While I agree with the spirit of the article, this is one of those cases where a Bayesian treatment is conceptually much clearer.
Assume that ratings are being generated by a stable stochastic process where the underlying distribution is multinomial (ignoring the ordinal character of ratings, for the time being) and use a dirichlet conjugate prior. This gives you a posterior distribution over new ratings for an item. The benefit of a posterior here is that it lets you rank items by thinking in terms of the probability that the viewer would rank one item higher than another at random. By adjusting the magnitude of the alpha parameter to the dirichlet prior, you adjust your sensitivity to small numbers of observations. A small initial alpha will lead to rapid changes in the posterior upon observing ratings, whereas a large alpha requires a significant body of evidence.
The best part of the multinomial model with conjugate dirichlet prior is that the math is REALLY simple. The normalizing constant for the dirichlet distribution looks scary when stated in terms of the gamma function, but given this is the discrete case, just pretend everywhere you see the gamma(x), it is replaced with (x - 1)! and you will be ok.
Let me know if you would like to learn more, I would be happy to help.
You could also go one step further on the Bayesian path and infer even alpha from the data on your site, and introduce a loss function on your ordering.

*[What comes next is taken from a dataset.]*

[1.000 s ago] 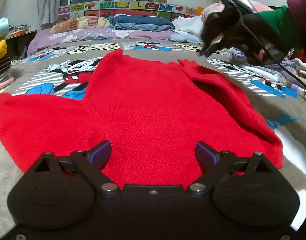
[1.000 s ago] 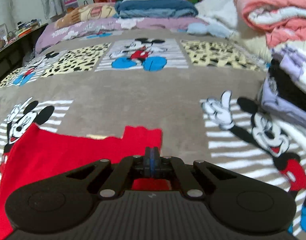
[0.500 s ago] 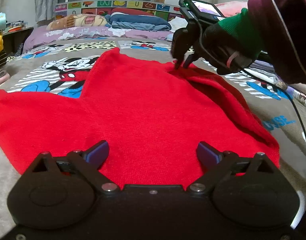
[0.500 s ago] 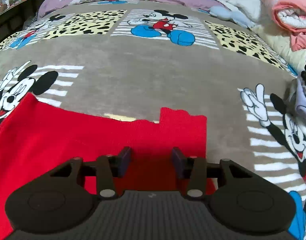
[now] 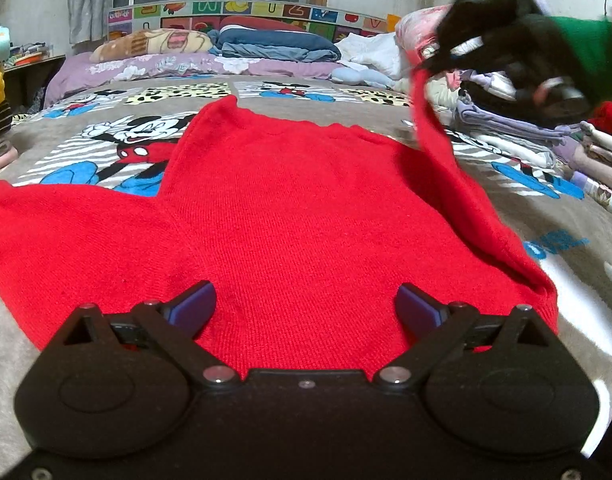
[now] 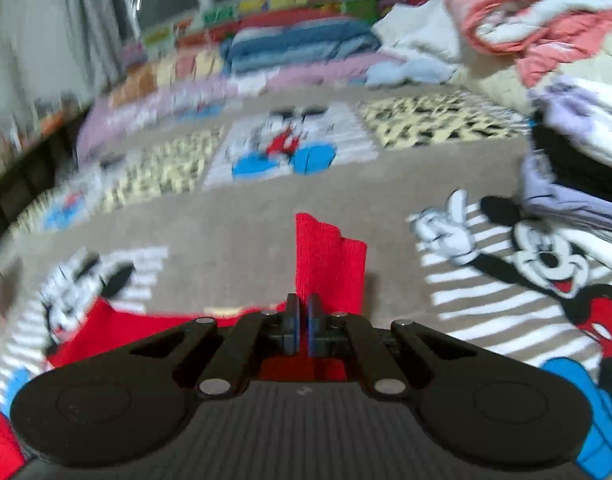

Or you could do a semi-frequentist thing and simplify your math by using MAP estimates to rank. Basically instead of score = #pos/(#pos + #neg), it becomes score = (#pos+x)/(#pos+x + #neg+y), where you choose x and y to suit your needs. You could choose x/y in proportion to the average number of up/down votes on your site or you could even choose x/y in proportion to the average number of up/down votes of the author of the post. That would rank posts of trolls lower than posts of good users. By varying x and y you can tweak the strength of this effect. You can interpret this as giving each item by default x upvotes and y downvotes.
This certainly works much better than the formula in the article. For example if a post has 1 upvote and 2 downvotes, his formula will say that should be ranked lower than a post with 1000 upvotes and 2000 downvotes (because he's using the lower bound of the confidence interval). Obviously that's bad because while the first post could be a good one, we know for certain that the second one isn't. In general his method will rank posts with a low number of votes very low, even compared to posts with a high number of downvotes.
Absolutely! I just wrote a reply where I alluded to that, unfortunately I didn't refresh and see this post or I would have just plugged you instead.
The benefit of the Bayesian treatment here that I want to drill down on is how natural it is to adjust the prior to capture your beliefs about how items should be perceived in the presence of incomplete information. The frequentist approach is fine, but it does not provide such a pleasant, intuitive knob to tune.
Well, it depends on how you look at it. The Bayesian MAP approach is basically the same as the frequentist approach with made up data. Instead of using the maximum likelihood estimator p = pos/(pos+neg) you pretend that each new post already has some up/down votes by default, and then you use simply p = pos/(pos+neg). Seems like an even more intuitive explanation of the Bayesian knob to me! Rather than an abstract "alpha" to a "Dirichlet prior", you get something concrete (the number of made up votes). And you get a simple formula, which some would find desirable.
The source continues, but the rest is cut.